> Work request
Send back the entries below exactly as they appear.

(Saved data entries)
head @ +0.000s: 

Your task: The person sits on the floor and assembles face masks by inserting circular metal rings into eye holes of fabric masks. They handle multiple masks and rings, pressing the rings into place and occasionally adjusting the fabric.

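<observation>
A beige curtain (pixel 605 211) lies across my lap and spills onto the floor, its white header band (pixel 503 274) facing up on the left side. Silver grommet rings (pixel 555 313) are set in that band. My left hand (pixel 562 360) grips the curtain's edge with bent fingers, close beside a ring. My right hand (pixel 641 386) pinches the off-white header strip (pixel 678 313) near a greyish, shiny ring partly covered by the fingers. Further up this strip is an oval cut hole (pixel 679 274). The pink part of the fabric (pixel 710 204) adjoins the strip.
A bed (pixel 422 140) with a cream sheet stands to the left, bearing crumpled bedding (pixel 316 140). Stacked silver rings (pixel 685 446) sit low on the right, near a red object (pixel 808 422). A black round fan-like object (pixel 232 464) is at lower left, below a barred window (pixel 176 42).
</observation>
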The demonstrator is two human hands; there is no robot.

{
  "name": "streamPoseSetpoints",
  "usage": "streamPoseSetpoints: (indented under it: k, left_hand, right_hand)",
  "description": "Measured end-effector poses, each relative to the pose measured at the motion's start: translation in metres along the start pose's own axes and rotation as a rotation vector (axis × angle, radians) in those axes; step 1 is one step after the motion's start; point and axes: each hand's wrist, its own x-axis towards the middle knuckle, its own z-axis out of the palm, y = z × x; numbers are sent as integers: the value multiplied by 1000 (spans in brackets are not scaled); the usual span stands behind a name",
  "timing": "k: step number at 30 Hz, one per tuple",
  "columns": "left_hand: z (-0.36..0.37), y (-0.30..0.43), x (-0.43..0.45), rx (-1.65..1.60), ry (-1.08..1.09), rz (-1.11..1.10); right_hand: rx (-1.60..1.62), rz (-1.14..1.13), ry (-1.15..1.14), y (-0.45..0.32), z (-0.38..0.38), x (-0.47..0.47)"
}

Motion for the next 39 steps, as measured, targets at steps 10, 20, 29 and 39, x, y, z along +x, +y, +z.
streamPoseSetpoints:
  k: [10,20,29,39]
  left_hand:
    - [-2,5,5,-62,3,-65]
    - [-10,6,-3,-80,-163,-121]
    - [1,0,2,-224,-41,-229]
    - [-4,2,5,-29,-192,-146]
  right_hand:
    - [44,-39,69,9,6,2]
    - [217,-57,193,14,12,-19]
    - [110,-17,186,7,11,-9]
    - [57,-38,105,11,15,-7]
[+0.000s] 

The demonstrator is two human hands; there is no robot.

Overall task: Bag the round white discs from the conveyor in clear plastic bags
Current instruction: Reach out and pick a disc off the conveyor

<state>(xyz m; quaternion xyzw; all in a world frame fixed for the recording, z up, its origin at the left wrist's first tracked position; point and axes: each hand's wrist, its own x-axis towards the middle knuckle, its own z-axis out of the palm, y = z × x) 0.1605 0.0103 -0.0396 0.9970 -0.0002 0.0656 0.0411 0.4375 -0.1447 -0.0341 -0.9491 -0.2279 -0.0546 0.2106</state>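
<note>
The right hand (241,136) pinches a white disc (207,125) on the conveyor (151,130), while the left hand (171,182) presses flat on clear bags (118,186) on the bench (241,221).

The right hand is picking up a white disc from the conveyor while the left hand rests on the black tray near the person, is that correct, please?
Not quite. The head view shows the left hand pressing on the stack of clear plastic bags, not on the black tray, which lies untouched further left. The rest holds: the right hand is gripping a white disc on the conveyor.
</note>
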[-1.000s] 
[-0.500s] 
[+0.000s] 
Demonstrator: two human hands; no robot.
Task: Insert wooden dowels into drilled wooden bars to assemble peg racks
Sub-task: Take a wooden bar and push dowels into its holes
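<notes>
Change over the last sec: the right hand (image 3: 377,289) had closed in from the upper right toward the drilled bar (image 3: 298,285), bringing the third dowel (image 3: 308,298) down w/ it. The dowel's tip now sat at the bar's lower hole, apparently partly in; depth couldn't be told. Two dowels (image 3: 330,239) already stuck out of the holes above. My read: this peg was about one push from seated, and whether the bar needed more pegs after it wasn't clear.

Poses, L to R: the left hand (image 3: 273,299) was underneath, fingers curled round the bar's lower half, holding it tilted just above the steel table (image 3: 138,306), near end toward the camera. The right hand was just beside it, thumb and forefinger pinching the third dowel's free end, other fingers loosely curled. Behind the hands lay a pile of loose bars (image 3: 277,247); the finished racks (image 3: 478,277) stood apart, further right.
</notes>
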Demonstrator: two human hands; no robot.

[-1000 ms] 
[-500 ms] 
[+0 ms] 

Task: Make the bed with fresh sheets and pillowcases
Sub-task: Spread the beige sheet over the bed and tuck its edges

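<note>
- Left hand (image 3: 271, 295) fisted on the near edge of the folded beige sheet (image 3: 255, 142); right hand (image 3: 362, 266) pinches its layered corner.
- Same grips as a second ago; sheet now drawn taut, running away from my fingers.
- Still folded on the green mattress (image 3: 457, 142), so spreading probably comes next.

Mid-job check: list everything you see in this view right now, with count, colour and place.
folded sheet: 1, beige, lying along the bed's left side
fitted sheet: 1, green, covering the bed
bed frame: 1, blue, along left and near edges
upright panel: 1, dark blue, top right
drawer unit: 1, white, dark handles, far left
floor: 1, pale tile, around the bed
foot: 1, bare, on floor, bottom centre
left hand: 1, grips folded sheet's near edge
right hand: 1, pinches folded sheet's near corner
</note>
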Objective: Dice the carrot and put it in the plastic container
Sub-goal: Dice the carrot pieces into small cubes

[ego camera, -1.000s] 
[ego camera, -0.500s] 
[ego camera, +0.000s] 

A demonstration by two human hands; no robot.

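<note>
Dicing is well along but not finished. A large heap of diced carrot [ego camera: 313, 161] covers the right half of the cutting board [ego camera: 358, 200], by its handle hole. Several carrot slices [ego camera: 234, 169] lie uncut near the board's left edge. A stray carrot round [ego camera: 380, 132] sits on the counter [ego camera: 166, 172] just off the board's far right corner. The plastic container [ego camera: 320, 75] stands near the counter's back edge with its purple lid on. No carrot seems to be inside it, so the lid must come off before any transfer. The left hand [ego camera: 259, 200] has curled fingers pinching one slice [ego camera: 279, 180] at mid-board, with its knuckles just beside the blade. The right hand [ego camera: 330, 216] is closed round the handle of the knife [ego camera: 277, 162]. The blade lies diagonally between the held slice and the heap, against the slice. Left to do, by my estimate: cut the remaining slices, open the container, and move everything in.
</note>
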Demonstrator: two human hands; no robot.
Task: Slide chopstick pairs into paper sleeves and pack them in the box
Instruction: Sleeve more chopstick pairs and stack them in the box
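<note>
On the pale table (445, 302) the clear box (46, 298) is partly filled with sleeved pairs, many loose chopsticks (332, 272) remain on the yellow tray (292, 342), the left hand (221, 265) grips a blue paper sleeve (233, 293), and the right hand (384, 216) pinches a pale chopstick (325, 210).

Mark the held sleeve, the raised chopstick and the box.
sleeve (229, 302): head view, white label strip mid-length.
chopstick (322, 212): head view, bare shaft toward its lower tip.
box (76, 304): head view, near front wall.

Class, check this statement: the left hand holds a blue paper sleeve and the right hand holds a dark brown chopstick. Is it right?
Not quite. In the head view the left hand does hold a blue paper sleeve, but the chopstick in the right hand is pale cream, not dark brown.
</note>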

> Task solution
head @ +0.000s: 

Your task: The person sits on the floor and assembles face masks by inserting circular metal rings into eye holes of fabric masks. They handle multiple masks and rings, pressing the rings into place and occasionally adjusting the fabric.

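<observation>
A beige curtain (pixel 605 211) lies across my lap and spills onto the floor, its white header band (pixel 503 274) facing up on the left side. Silver grommet rings (pixel 555 313) are set in that band. My left hand (pixel 562 360) grips the curtain's edge with bent fingers, close beside a ring. My right hand (pixel 641 386) pinches the off-white header strip (pixel 678 313) near a greyish, shiny ring partly covered by the fingers. Further up this strip is an oval cut hole (pixel 679 274). The pink part of the fabric (pixel 710 204) adjoins the strip.
A bed (pixel 422 140) with a cream sheet stands to the left, bearing crumpled bedding (pixel 316 140). Stacked silver rings (pixel 685 446) sit low on the right, near a red object (pixel 808 422). A black round fan-like object (pixel 232 464) is at lower left, below a barred window (pixel 176 42).
</observation>
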The demonstrator is two human hands; there is no robot.

{
  "name": "streamPoseSetpoints",
  "usage": "streamPoseSetpoints: (indented under it: k, left_hand, right_hand)",
  "description": "Measured end-effector poses, each relative to the pose measured at the motion's start: translation in metres along the start pose's own axes and rotation as a rotation vector (axis × angle, radians) in those axes; step 1 is one step after the motion's start; point and axes: each hand's wrist, its own x-axis towards the middle knuckle, its own z-axis out of the palm, y = z × x; numbers are sent as integers: the value multiplied by 1000 (spans in brackets are not scaled); the usual span stands behind a name",
  "timing": "k: step number at 30 Hz, one per tuple",
  "columns": "left_hand: z (-0.36..0.37), y (-0.30..0.43), x (-0.43..0.45), rx (-1.65..1.60), ry (-1.08..1.09), rz (-1.11..1.10); right_hand: rx (-1.60..1.62), rz (-1.14..1.13), ry (-1.15..1.14), y (-0.45..0.32), z (-0.38..0.38), x (-0.47..0.47)"
}

Motion for the next 39 steps, as measured, targets at steps 10, 20, 29 and 39, x, y, z along +x, +y, +z.
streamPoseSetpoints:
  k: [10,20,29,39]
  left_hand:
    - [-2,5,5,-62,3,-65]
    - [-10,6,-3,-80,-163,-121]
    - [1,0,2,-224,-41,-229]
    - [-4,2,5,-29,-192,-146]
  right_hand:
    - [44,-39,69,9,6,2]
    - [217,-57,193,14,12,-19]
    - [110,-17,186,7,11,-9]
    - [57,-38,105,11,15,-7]
[+0.000s] 

The demonstrator is two human hands; there is no robot.

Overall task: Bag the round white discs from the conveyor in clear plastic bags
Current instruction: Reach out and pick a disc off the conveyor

<state>(xyz m; quaternion xyzw; all in a world frame fixed for the recording, z up, its origin at the left wrist's first tracked position; point and axes: each hand's wrist, its own x-axis towards the middle knuckle, its own z-axis out of the palm, y = z × x) 0.1605 0.0103 -0.0396 0.9970 -0.0002 0.0656 0.0411 0.4375 -0.1447 -0.0341 -0.9491 -0.2279 -0.0546 0.2106</state>
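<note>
The right hand (241,136) pinches a white disc (207,125) on the conveyor (151,130), while the left hand (171,182) presses flat on clear bags (118,186) on the bench (241,221).

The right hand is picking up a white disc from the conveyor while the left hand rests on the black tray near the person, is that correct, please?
Not quite. The head view shows the left hand pressing on the stack of clear plastic bags, not on the black tray, which lies untouched further left. The rest holds: the right hand is gripping a white disc on the conveyor.
</note>
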[-1.000s] 
[-0.500s] 
[+0.000s] 
Demonstrator: two human hands; no robot.
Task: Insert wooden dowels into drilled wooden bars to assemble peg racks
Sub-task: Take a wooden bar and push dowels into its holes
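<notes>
Change over the last sec: the right hand (image 3: 377,289) had closed in from the upper right toward the drilled bar (image 3: 298,285), bringing the third dowel (image 3: 308,298) down w/ it. The dowel's tip now sat at the bar's lower hole, apparently partly in; depth couldn't be told. Two dowels (image 3: 330,239) already stuck out of the holes above. My read: this peg was about one push from seated, and whether the bar needed more pegs after it wasn't clear.

Poses, L to R: the left hand (image 3: 273,299) was underneath, fingers curled round the bar's lower half, holding it tilted just above the steel table (image 3: 138,306), near end toward the camera. The right hand was just beside it, thumb and forefinger pinching the third dowel's free end, other fingers loosely curled. Behind the hands lay a pile of loose bars (image 3: 277,247); the finished racks (image 3: 478,277) stood apart, further right.
</notes>
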Demonstrator: two human hands; no robot.

[-1000 ms] 
[-500 ms] 
[+0 ms] 

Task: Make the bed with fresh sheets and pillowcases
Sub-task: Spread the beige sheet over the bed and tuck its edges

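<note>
- Left hand (image 3: 271, 295) fisted on the near edge of the folded beige sheet (image 3: 255, 142); right hand (image 3: 362, 266) pinches its layered corner.
- Same grips as a second ago; sheet now drawn taut, running away from my fingers.
- Still folded on the green mattress (image 3: 457, 142), so spreading probably comes next.

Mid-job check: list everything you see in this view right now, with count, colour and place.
folded sheet: 1, beige, lying along the bed's left side
fitted sheet: 1, green, covering the bed
bed frame: 1, blue, along left and near edges
upright panel: 1, dark blue, top right
drawer unit: 1, white, dark handles, far left
floor: 1, pale tile, around the bed
foot: 1, bare, on floor, bottom centre
left hand: 1, grips folded sheet's near edge
right hand: 1, pinches folded sheet's near corner
</note>
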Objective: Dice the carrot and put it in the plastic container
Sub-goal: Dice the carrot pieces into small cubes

[ego camera, -1.000s] 
[ego camera, -0.500s] 
[ego camera, +0.000s] 

A demonstration by two human hands; no robot.

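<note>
Dicing is well along but not finished. A large heap of diced carrot [ego camera: 313, 161] covers the right half of the cutting board [ego camera: 358, 200], by its handle hole. Several carrot slices [ego camera: 234, 169] lie uncut near the board's left edge. A stray carrot round [ego camera: 380, 132] sits on the counter [ego camera: 166, 172] just off the board's far right corner. The plastic container [ego camera: 320, 75] stands near the counter's back edge with its purple lid on. No carrot seems to be inside it, so the lid must come off before any transfer. The left hand [ego camera: 259, 200] has curled fingers pinching one slice [ego camera: 279, 180] at mid-board, with its knuckles just beside the blade. The right hand [ego camera: 330, 216] is closed round the handle of the knife [ego camera: 277, 162]. The blade lies diagonally between the held slice and the heap, against the slice. Left to do, by my estimate: cut the remaining slices, open the container, and move everything in.
</note>
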Demonstrator: two human hands; no robot.
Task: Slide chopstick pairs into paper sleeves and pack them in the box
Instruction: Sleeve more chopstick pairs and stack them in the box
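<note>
On the pale table (445, 302) the clear box (46, 298) is partly filled with sleeved pairs, many loose chopsticks (332, 272) remain on the yellow tray (292, 342), the left hand (221, 265) grips a blue paper sleeve (233, 293), and the right hand (384, 216) pinches a pale chopstick (325, 210).

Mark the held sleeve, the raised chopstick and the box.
sleeve (229, 302): head view, white label strip mid-length.
chopstick (322, 212): head view, bare shaft toward its lower tip.
box (76, 304): head view, near front wall.

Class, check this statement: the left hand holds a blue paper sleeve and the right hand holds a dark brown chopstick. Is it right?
Not quite. In the head view the left hand does hold a blue paper sleeve, but the chopstick in the right hand is pale cream, not dark brown.
</note>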

Nothing else is needed to complete the answer.